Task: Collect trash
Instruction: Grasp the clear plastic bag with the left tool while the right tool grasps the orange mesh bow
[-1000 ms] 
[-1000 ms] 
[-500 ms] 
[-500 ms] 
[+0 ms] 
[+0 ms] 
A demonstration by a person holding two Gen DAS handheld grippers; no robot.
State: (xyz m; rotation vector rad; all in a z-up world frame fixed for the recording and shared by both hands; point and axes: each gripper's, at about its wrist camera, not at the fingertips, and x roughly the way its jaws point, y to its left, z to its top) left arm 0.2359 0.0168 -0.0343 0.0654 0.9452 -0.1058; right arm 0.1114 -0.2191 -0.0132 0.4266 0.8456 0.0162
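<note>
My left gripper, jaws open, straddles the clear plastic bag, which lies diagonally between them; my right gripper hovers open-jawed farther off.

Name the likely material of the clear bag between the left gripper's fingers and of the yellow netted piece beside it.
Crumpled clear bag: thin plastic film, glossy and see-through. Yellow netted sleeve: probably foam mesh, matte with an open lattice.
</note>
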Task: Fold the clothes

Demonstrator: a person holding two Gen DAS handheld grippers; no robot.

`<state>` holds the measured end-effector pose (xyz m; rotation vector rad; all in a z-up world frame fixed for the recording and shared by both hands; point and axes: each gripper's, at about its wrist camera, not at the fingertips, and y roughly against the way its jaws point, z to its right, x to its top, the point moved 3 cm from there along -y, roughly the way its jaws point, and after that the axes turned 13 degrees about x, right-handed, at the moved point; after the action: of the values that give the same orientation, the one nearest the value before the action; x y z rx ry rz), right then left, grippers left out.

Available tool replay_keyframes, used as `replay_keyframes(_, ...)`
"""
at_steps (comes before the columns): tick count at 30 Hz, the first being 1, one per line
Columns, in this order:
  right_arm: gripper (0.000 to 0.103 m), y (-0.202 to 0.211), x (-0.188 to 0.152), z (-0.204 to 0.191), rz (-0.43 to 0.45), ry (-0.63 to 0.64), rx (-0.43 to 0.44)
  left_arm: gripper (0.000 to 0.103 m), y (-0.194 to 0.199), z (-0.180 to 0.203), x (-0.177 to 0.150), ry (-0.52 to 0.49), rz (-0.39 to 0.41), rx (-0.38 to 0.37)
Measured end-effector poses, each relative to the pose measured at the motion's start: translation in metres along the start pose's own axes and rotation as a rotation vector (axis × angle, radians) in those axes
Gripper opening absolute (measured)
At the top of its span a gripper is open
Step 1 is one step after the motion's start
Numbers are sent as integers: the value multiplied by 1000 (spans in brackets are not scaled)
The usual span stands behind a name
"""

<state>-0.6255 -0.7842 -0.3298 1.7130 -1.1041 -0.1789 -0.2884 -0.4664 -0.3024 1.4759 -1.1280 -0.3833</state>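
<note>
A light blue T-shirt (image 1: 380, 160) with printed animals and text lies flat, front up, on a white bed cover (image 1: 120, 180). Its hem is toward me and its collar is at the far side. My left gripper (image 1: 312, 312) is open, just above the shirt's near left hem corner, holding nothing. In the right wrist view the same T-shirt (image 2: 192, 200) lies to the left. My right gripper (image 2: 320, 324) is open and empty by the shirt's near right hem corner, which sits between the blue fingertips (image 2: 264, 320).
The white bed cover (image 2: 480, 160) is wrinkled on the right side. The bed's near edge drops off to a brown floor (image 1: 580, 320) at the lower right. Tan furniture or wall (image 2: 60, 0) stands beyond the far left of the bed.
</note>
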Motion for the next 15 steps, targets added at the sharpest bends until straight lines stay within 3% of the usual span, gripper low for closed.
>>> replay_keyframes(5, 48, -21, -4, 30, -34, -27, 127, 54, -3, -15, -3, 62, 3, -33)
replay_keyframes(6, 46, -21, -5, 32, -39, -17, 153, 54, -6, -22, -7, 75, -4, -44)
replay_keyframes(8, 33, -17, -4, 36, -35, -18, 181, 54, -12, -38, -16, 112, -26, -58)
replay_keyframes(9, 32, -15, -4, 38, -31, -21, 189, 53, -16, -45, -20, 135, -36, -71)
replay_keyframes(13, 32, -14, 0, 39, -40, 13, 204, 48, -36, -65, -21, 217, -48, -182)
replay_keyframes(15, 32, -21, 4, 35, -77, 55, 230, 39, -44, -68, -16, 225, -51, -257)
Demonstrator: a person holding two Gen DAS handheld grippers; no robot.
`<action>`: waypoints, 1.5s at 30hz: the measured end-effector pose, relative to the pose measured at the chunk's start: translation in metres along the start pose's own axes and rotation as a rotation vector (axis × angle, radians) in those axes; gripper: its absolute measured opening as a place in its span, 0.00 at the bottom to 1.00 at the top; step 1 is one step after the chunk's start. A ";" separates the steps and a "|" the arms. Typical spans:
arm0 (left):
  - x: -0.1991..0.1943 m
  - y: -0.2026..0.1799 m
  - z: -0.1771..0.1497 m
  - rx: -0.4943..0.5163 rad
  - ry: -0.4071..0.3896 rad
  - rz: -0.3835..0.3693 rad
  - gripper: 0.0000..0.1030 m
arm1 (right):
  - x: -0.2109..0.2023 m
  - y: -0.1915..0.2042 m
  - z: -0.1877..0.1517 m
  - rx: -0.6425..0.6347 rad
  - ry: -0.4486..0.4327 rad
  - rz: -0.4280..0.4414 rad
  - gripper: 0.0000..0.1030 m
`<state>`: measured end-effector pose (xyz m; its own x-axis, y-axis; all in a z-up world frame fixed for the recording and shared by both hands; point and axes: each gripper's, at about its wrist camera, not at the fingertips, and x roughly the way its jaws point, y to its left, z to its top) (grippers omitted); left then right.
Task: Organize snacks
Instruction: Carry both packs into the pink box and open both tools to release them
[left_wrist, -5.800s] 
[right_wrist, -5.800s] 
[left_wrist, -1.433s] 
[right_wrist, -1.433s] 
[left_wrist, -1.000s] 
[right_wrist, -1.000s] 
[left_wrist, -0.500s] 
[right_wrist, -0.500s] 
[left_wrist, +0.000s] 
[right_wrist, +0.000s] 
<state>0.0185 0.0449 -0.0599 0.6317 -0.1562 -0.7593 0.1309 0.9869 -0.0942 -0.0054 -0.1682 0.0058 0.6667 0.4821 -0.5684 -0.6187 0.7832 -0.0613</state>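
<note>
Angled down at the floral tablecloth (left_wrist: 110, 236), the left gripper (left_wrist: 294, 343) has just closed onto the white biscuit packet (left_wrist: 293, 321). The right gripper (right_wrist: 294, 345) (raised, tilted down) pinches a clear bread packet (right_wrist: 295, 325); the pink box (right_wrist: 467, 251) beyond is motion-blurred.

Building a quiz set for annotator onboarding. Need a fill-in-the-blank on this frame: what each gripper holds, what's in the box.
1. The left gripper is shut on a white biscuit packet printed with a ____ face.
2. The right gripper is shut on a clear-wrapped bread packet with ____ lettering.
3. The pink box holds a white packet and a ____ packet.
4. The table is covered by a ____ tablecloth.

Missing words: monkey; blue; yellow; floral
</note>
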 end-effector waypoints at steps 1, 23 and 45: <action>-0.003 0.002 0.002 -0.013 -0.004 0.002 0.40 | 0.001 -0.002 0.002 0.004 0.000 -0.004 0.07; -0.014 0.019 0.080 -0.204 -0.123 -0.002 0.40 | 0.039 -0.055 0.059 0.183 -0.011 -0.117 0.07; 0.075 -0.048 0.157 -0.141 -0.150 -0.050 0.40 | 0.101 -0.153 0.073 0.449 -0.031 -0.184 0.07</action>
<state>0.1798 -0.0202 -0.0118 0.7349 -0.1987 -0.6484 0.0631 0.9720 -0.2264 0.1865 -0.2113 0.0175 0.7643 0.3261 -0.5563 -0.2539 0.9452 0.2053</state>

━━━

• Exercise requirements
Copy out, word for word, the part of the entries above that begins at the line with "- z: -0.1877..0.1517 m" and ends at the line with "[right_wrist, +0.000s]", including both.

• Task output
  - z: -0.1877..0.1517 m
  - rx: -0.6425..0.6347 rad
  - ry: -0.4486..0.4327 rad
  - rz: -0.4280..0.4414 rad
  - gripper: 0.0000..0.1030 m
`<state>`: measured end-effector pose (xyz m; its own x-axis, y-axis; all in a z-up world frame fixed for the recording and shared by both hands; point and axes: each gripper's, at about its wrist camera, not at the fingertips, and x roughly the way its jaws point, y to its left, z to its top) (grippers omitted); left then right.
Task: Organize snacks
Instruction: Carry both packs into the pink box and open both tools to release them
[left_wrist, -5.800s] 
[right_wrist, -5.800s] 
[left_wrist, -1.433s] 
[right_wrist, -1.433s] 
[left_wrist, -1.000s] 
[right_wrist, -1.000s] 
[left_wrist, -0.500s] 
[right_wrist, -0.500s] 
[left_wrist, +0.000s] 
[right_wrist, +0.000s] 

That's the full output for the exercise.